Antes da análise LC-MS-MS, adicione 1,2 microlitros de ácido 0,1% fórmico a cada conjunto para ressuspender os peptídeos marcados. Coloque as inserções do amostrador automático nos frascos para injetáveis do amostrador automático de vidro e feche cada amostra com uma tampa. Vórtice cada frasco para injetáveis durante cinco segundos para se certificar de que a ressuspensão está completa e, em seguida, gire para baixo num rotador de frasco para injetáveis a 18 a 22 graus Celsius.

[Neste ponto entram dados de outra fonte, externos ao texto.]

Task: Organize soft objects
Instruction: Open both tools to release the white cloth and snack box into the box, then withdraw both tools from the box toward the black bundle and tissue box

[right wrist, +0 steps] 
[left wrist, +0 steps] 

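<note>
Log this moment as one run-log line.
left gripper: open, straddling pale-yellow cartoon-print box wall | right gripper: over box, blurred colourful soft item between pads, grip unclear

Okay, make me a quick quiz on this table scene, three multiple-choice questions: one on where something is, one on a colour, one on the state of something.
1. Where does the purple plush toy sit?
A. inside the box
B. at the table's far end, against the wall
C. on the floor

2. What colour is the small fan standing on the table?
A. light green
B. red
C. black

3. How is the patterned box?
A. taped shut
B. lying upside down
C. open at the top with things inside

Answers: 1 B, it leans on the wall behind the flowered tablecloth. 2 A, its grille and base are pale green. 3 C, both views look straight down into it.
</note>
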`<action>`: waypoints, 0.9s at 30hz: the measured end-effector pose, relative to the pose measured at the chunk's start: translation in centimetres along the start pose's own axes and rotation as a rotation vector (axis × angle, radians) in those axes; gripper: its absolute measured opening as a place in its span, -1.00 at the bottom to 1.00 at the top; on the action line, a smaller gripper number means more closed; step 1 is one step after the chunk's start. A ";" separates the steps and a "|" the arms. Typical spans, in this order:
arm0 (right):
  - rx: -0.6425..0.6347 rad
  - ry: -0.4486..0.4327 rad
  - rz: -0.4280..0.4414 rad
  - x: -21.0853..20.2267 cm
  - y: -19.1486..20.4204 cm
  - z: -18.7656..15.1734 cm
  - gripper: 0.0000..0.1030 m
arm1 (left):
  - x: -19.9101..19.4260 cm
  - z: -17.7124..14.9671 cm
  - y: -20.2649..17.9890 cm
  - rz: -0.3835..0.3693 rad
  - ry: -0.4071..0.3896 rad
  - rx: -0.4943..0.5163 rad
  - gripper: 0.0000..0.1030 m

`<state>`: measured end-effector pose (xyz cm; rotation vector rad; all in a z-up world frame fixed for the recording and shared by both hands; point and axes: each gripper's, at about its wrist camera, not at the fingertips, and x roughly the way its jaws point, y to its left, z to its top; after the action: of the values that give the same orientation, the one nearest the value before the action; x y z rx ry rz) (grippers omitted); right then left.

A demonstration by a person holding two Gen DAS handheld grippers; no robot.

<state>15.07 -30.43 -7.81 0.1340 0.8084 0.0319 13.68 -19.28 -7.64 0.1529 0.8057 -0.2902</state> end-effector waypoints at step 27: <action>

Certifique-se de que cada amostra esteja na parte inferior da pastilha, em vez de espirrada nas laterais. Coloque os frascos para injetáveis no tabuleiro do amostrador automático e, para cada conjunto, injete uma amostra de um microlitro para análise LC-MS-MS. A eficiência de digestão e rotulagem das células individuais pode não ser diretamente ensaiada como com o transportador, mas o software DO-MS fornece gráficos que estimam a eficiência de digestão e rotulagem.

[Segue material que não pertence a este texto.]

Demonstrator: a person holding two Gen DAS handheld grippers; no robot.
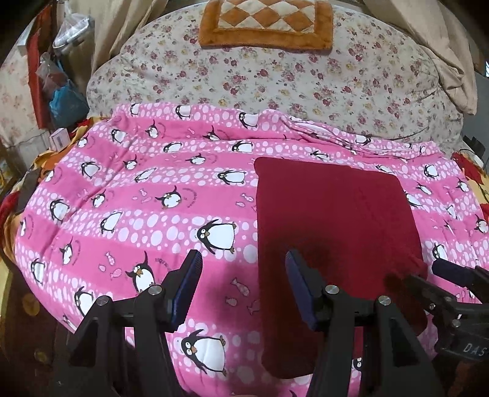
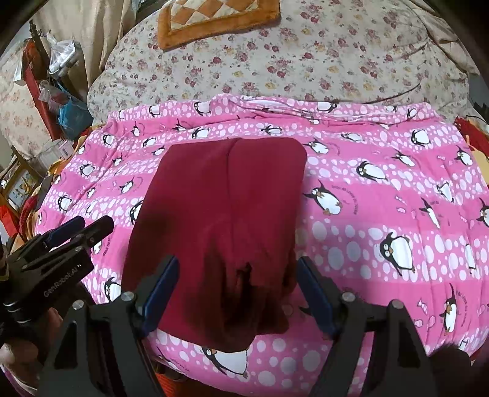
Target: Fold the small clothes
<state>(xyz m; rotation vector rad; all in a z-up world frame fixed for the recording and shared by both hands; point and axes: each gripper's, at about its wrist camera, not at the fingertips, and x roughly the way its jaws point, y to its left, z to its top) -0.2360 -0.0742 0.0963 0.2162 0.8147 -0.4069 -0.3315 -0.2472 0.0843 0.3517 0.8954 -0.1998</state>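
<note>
A dark red garment (image 1: 333, 220) lies folded in a long rectangle on the pink penguin blanket (image 1: 152, 195). It also shows in the right wrist view (image 2: 220, 207). My left gripper (image 1: 244, 290) is open and empty, with its right finger over the garment's near left edge. My right gripper (image 2: 237, 293) is open and straddles the garment's near end, where the cloth is bunched. The right gripper also shows at the right edge of the left wrist view (image 1: 428, 274). The left gripper also shows at the left of the right wrist view (image 2: 81, 227).
A floral quilt (image 1: 275, 76) lies beyond the blanket, with an orange checked cushion (image 1: 266, 24) on it. Bags and clutter (image 1: 58, 85) stand at the far left. Beige cloth (image 1: 446, 61) hangs at the far right. The blanket's near edge drops off below the grippers.
</note>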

A má digestão é indicada por uma alta proporção da intensidade dos peptídeos misclivados para suas contrapartes completamente clivadas. Outro fator a ser considerado nos conjuntos é a fração de dados ausentes na intensidade mediana do íon repórter em cada canal de marcação de massa tandem. Quando células individuais são preparadas com sucesso, os dados faltantes por célula e o controle positivo são muito menores do que as amostras de controle negativo.
O manuseio cuidadoso do líquido durante a preparação da amostra LC-MS-MS é fundamental para a máxima recuperação dos peptídeos. Pequenas amostras de aproximadamente 100 picogramas a 100 nanogramas por poço podem ser preparadas para análise proteômica usando um transportador isobárico. O SCoPE2 torna as medições proteômicas de célula única acessíveis a pesquisadores em todo o mundo, usando apenas reagentes comuns e equipamentos comercialmente disponíveis.
É passível de processamento manual ou automação de alto rendimento por manuseio robótico de líquidos.